For complex scenarios, use snapshots:

# 🚀 Snapshot-based test data management
import pickle
import hashlib

class TestDataSnapshots:
    def __init__(self, db):
        self.db = db
        self.snapshots = {}
        
    def create_snapshot(self, name):
        # 📸 Capture current database state
        cursor = self.db.cursor()
        
        # Get all tables
        cursor.execute("SELECT name FROM sqlite_master WHERE type='table'")
        tables = [row[0] for row in cursor.fetchall()]
        
        snapshot_data = {}
        for table in tables:
            cursor.execute(f"SELECT * FROM {table}")
            snapshot_data[table] = cursor.fetchall()
        
        # 🔐 Create snapshot with hash
        snapshot_hash = hashlib.md5(
            pickle.dumps(snapshot_data)
        ).hexdigest()[:8]
        
        self.snapshots[name] = {
            'data': snapshot_data,
            'hash': snapshot_hash,
            'created_at': datetime.now()
        }
        
        print(f"📸 Created snapshot '{name}' (hash: {snapshot_hash})")
        return snapshot_hash
    
    def restore_snapshot(self, name):
        # 🔄 Restore database to snapshot state
        if name not in self.snapshots:
            raise ValueError(f"Snapshot '{name}' not found!")
        
        snapshot = self.snapshots[name]
        cursor = self.db.cursor()
        
        # Clear all tables
        cursor.execute("SELECT name FROM sqlite_master WHERE type='table'")
        tables = [row[0] for row in cursor.fetchall()]
        
        for table in tables:
            cursor.execute(f"DELETE FROM {table}")
        
        # Restore data
        for table, rows in snapshot['data'].items():
            if rows:
                # Build INSERT statement
                placeholders = ','.join(['?' for _ in rows[0]])
                cursor.executemany(
                    f"INSERT INTO {table} VALUES ({placeholders})",
                    rows
                )
        
        self.db.commit()
        print(f"✨ Restored snapshot '{name}' (hash: {snapshot['hash']})")
    
    def compare_with_snapshot(self, name):
        # 🔍 Check if current state matches snapshot
        current_snapshot = self.create_snapshot("_temp_compare")
        
        if name not in self.snapshots:
            return False
            
        original_hash = self.snapshots[name]['hash']
        current_hash = self.snapshots["_temp_compare"]['hash']
        
        # Clean up temp snapshot
        del self.snapshots["_temp_compare"]
        
        matches = original_hash == current_hash
        print(f"🔍 Database {'matches' if matches else 'differs from'} snapshot '{name}'")
        return matches

⚠️ Common Pitfalls and Solutions

😱 Pitfall 1: Test Data Pollution

# ❌ Wrong way - tests affect each other!
def bad_test_1(db):
    cursor = db.cursor()
    cursor.execute("INSERT INTO users (name) VALUES ('Alice')")
    db.commit()
    # 💥 Data remains for next test!

def bad_test_2(db):
    cursor = db.cursor() 
    cursor.execute("SELECT COUNT(*) FROM users")
    count = cursor.fetchone()[0]
    assert count == 0  # 💥 Fails! Alice is still there!

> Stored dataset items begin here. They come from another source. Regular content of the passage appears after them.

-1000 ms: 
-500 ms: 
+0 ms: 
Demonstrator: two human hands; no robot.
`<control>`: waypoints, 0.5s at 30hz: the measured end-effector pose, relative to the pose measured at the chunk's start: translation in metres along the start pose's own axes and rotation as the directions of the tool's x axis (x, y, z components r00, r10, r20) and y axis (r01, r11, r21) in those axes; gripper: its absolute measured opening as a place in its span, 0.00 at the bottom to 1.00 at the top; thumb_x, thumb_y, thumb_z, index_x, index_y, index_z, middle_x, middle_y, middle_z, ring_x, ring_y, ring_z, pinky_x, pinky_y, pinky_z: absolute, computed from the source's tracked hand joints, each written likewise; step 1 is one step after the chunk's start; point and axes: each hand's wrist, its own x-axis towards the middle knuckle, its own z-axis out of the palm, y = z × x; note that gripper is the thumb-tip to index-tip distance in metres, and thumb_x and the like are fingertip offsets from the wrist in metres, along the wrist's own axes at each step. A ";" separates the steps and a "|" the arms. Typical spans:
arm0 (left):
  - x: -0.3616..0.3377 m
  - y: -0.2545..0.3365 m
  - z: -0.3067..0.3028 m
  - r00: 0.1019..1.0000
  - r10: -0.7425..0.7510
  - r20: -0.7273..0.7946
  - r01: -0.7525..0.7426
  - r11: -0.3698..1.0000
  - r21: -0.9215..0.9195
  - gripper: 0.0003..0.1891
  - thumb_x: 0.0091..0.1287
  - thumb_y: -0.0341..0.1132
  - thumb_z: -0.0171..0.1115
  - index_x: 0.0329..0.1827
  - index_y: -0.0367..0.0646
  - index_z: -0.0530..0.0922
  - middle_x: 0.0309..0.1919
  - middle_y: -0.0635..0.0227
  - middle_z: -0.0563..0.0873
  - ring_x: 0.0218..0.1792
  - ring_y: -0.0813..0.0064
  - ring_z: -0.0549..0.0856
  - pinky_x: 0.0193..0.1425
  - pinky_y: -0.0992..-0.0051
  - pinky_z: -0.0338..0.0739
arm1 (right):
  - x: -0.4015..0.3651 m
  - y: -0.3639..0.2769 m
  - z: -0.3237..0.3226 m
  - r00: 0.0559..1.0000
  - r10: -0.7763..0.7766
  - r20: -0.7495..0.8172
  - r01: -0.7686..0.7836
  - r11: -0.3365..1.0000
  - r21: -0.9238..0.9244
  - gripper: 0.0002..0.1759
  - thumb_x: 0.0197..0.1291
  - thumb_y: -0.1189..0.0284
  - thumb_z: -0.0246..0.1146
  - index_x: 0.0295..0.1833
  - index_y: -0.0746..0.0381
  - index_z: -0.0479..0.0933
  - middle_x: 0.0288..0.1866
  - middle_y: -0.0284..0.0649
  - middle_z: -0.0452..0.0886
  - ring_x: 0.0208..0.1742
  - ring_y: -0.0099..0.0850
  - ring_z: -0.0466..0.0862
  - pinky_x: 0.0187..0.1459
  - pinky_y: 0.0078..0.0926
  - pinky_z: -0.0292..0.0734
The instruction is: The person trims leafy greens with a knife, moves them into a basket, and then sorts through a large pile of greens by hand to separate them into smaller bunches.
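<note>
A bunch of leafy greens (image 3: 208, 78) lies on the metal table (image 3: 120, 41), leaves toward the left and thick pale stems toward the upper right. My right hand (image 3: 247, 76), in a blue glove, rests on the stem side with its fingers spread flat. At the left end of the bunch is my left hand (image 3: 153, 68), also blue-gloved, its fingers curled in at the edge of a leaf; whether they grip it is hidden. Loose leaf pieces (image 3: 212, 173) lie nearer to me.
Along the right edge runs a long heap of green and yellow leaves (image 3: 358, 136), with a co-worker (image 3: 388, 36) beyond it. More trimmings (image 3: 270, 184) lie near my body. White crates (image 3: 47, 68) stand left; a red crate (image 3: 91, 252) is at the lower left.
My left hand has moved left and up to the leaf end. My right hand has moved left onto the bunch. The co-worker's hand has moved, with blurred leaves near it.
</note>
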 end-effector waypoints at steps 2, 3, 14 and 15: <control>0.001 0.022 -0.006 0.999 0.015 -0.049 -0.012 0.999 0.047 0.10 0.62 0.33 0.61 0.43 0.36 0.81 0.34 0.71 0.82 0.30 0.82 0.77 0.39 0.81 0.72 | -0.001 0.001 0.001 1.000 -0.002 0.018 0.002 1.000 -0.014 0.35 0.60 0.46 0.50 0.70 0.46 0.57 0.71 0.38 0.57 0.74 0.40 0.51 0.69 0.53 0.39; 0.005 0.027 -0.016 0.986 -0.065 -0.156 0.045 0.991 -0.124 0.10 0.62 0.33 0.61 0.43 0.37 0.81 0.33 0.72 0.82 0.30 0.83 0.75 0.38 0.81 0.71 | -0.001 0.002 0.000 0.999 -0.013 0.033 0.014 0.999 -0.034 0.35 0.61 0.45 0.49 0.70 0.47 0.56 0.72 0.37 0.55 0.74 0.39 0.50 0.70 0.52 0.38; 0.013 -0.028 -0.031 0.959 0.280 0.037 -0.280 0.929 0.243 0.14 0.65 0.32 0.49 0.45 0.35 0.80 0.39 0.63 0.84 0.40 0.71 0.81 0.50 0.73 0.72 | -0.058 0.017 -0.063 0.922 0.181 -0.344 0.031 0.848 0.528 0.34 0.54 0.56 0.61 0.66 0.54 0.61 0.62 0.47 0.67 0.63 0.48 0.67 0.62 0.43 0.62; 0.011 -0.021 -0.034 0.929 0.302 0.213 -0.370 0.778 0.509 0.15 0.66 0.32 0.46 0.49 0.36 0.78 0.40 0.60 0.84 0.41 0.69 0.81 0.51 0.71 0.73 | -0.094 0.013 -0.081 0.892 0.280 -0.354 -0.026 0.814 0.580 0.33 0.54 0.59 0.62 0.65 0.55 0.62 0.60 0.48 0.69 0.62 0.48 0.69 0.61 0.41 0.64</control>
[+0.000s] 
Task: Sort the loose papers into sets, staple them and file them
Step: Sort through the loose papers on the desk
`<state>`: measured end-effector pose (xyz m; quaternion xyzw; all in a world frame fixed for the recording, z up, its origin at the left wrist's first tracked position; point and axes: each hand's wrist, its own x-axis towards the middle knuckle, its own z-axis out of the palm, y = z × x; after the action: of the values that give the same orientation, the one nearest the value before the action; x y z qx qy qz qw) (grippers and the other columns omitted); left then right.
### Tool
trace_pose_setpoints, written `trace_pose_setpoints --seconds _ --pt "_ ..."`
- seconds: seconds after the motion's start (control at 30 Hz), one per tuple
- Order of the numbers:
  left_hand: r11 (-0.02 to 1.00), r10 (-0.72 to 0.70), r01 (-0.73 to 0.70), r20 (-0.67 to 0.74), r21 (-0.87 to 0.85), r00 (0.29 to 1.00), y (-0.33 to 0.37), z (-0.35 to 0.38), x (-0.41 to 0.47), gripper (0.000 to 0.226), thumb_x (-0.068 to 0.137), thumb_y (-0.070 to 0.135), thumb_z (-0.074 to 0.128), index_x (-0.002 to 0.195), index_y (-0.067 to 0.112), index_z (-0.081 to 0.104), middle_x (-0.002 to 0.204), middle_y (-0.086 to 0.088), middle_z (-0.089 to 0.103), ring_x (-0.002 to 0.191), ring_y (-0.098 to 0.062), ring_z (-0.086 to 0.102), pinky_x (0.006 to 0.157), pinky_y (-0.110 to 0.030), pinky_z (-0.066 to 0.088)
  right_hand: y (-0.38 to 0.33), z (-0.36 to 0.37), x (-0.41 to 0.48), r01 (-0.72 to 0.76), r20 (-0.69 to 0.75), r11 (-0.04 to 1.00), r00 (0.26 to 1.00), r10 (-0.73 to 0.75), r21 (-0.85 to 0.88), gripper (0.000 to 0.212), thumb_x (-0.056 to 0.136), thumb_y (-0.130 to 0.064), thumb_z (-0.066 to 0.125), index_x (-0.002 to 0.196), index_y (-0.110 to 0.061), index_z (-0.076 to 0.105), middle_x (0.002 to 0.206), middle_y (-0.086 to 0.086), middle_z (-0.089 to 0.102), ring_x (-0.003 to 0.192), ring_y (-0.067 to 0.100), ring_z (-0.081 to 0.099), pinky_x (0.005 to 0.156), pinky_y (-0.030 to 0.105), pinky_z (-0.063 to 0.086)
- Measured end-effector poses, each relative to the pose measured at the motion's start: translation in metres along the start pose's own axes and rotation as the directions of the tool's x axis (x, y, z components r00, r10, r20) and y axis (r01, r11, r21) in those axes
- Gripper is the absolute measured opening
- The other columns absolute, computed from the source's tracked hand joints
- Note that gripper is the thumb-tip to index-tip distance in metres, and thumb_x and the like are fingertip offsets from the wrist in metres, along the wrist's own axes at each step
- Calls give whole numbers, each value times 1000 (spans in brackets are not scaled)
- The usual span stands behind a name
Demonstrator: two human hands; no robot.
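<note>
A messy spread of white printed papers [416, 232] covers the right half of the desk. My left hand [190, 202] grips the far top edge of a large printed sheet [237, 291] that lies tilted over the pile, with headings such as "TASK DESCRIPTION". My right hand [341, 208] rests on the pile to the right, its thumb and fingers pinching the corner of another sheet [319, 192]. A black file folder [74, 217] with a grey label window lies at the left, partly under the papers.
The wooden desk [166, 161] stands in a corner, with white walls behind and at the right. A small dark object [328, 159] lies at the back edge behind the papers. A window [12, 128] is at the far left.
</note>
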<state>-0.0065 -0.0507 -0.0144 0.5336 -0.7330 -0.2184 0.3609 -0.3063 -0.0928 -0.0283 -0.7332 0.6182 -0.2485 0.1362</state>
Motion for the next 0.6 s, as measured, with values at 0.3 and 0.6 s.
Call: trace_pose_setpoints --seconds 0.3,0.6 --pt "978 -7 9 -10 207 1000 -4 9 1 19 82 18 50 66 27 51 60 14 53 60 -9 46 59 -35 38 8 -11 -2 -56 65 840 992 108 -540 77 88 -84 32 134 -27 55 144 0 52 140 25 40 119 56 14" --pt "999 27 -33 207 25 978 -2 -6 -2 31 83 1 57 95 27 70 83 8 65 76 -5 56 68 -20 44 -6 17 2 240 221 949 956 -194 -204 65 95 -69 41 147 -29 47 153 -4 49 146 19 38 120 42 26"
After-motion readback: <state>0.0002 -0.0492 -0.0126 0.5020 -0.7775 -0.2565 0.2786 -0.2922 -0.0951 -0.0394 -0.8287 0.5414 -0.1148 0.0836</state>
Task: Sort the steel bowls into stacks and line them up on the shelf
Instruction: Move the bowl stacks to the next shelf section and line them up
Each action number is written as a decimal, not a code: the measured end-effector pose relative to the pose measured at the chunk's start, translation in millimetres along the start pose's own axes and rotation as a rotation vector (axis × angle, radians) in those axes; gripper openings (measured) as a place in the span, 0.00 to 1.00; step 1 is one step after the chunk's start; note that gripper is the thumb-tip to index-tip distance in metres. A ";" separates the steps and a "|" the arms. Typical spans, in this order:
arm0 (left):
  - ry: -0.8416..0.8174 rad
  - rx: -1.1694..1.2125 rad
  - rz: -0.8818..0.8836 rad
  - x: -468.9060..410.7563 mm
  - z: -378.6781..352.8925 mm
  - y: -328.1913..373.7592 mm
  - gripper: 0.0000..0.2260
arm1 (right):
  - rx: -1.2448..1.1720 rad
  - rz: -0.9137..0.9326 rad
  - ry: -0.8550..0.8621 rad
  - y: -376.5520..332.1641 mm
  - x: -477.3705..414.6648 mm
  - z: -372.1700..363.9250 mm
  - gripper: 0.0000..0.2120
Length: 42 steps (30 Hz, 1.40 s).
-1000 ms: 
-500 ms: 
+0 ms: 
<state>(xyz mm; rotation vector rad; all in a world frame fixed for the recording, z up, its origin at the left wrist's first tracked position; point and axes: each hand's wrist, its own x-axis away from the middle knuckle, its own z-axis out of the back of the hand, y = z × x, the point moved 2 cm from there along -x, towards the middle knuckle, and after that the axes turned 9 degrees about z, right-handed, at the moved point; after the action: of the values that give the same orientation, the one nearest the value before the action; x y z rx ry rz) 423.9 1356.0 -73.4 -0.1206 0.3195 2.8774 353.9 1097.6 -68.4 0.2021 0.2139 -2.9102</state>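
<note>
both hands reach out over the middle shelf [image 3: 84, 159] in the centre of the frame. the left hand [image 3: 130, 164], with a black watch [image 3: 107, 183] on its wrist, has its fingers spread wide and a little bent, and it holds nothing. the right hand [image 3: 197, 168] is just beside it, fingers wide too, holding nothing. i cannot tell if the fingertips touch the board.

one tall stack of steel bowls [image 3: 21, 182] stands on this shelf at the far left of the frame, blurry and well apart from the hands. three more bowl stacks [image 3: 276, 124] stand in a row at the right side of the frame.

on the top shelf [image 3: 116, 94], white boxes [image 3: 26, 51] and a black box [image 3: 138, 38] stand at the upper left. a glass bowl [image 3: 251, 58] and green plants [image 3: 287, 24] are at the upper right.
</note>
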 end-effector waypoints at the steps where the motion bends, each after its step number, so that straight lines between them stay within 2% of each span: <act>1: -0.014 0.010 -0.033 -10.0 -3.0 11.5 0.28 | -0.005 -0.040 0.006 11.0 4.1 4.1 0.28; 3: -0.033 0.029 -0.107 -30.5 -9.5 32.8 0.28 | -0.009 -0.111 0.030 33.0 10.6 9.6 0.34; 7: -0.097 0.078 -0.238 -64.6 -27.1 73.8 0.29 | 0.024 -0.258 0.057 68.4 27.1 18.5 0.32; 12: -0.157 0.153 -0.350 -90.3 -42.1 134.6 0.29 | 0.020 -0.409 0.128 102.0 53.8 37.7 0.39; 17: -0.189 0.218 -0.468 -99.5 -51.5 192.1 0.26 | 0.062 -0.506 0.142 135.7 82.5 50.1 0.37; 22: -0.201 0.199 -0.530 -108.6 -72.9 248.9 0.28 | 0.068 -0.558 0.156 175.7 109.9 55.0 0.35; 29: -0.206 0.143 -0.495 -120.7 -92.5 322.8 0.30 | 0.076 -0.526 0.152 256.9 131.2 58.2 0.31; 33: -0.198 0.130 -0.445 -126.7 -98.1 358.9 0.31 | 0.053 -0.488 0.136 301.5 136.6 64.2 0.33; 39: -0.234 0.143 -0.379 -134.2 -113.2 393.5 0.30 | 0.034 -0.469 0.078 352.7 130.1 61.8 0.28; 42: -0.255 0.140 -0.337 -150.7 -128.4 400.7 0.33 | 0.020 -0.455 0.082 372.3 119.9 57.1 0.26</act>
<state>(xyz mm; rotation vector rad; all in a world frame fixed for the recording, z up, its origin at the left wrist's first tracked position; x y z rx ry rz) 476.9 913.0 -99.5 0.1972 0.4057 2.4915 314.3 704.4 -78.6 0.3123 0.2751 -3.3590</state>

# ✅ Correct way - use transactions or cleanup!
def good_test_1(db):
    try:
        cursor = db.cursor()
        cursor.execute("BEGIN")
        cursor.execute("INSERT INTO users (name) VALUES ('Alice')")
        # Do test assertions here
        cursor.execute("ROLLBACK")  # 🧹 Clean up!
    except Exception as e:
        cursor.execute("ROLLBACK")
        raise

# ✅ Or use pytest fixtures
@pytest.fixture
def clean_db():
    with test_database() as db:
        yield db
        # 🧹 Automatic cleanup after each test!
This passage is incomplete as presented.